See her Letters and Memorials..., with notes by T. Craig Brown (1900).


COCKBURN, SIR GEORGE, Bart. (1772-1853), British admiral, second son of Sir James Cockburn, Bart., and uncle of Lord Chief Justice Cockburn, was born in London. He entered the navy in his ninth year. After serving on the home station, and in the East Indies and the Mediterranean, he assisted, as captain of the “Minerve” (38) at the blockade of Leghorn in 1796, and fought a gallant action with the Spanish frigate “Sabina” (40) which he took. He was present at the battle of Cape St Vincent. In 1809, in command of the naval force on shore, he contributed greatly to the reduction of Martinique, and signed the capitulation by which that island was handed over to the English; for his services on this occasion he received the thanks of the House of Commons.
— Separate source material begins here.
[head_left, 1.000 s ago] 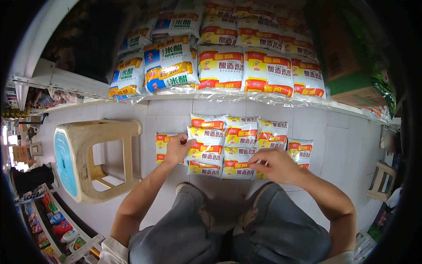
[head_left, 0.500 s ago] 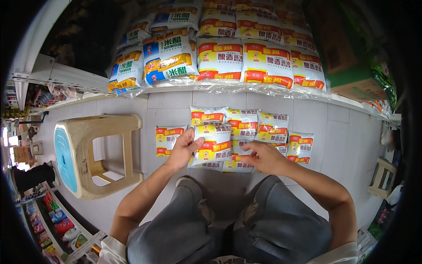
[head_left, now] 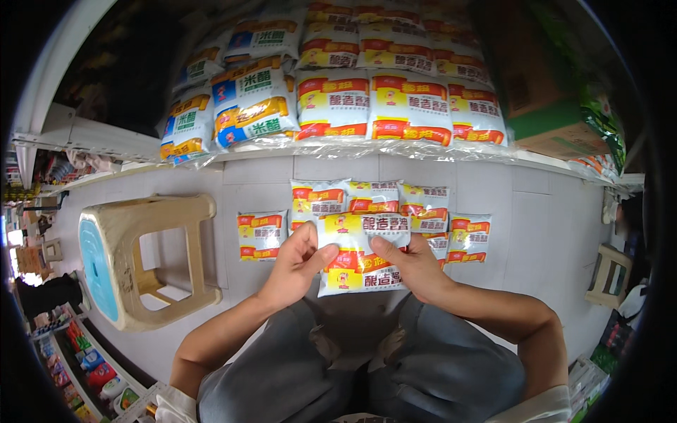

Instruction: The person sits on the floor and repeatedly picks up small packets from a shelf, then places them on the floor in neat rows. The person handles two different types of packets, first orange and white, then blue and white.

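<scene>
In front of my knees, my left hand [head_left: 299, 262] and my right hand [head_left: 423, 268] both grip a soy sauce pouch [head_left: 354, 243], white with red and yellow print. The left hand pinches its left side, thumb on top; the right thumb presses on its right half. Just beyond, several matching pouches lie flat on the floor, among them a left one [head_left: 262, 235], a far one [head_left: 320, 196] and a right one [head_left: 469, 240]. The held pouch and my hands cover part of this group.
A low shelf ahead bears stacked soy sauce pouches [head_left: 407, 106] and blue-and-orange vinegar pouches [head_left: 255, 106]. A beige stool with a blue seat [head_left: 144, 261] lies tipped to the left. At the right are a brown-and-green carton [head_left: 546, 130] and another stool [head_left: 609, 276].
The held pouch has come nearer to me and looks larger. My right hand, which was over the floor pouches, now grips the held pouch's right side. The view has shifted slightly.
</scene>
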`<action>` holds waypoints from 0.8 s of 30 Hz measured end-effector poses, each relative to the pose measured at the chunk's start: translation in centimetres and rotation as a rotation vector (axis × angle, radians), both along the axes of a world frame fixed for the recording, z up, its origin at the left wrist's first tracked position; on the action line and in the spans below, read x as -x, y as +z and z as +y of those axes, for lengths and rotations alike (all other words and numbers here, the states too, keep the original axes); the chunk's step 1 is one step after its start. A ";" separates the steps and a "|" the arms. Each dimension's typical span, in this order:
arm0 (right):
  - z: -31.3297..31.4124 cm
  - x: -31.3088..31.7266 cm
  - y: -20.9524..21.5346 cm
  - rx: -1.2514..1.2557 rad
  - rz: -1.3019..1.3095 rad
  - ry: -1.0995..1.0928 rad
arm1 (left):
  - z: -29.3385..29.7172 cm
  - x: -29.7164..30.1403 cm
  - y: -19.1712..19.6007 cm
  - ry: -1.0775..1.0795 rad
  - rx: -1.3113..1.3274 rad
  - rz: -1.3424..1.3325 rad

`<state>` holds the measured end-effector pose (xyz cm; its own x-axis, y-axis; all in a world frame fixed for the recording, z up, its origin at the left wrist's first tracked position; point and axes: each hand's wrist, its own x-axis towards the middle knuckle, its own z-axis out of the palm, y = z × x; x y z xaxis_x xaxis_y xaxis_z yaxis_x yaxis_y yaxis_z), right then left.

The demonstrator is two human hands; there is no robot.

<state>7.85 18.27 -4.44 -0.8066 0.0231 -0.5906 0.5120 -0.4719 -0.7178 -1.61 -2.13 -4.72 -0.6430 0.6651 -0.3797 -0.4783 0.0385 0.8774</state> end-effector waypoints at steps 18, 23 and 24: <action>21.1 11.7 6.4 -1.255 0.158 -0.156 | 1.9 0.2 3.1 -0.195 -0.172 -0.146; 21.2 11.5 4.7 -2.006 -0.012 -0.041 | 1.7 0.1 2.5 -0.186 -0.152 -0.114; 19.8 11.4 5.2 -2.097 -0.035 -0.024 | 1.3 0.2 2.2 -0.161 -0.128 -0.109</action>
<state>-3.51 38.10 0.71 -0.7878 0.5271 0.3187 0.5416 0.8392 -0.0491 -1.80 -0.84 -2.57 -0.4845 0.8029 -0.3475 -0.5675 0.0138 0.8232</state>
After service in the Scheldt and at the defence of Cadiz he was sent in 1811 on an unsuccessful mission for the reconciliation of Spain and her American colonies. He was made rear-admiral in 1812, and in 1813-14, as second in command to Warren, he took a prominent part in the American War, especially in the capture of Washington. Early in 1815 he received the order of the Bath, and in the autumn of the same year he carried out, in the “Northumberland” (74), the sentence of deportation to St Helena which had been passed upon Bonaparte. In 1818 he received the Grand Cross of his order, and was made a lord of the admiralty; and the same year he was returned to parliament for Portsmouth. He was promoted to the rank of vice-admiral in 1819, and to that of admiral in 1837; he became senior naval lord in 1841, and held office in that capacity till 1846. From 1827 he was a privy councillor. In 1851 he was made admiral of the fleet, and in 1852, a year before his death, inherited the family baronetcy from his elder brother, being himself succeeded by his brother William, dean of York, who died in 1858.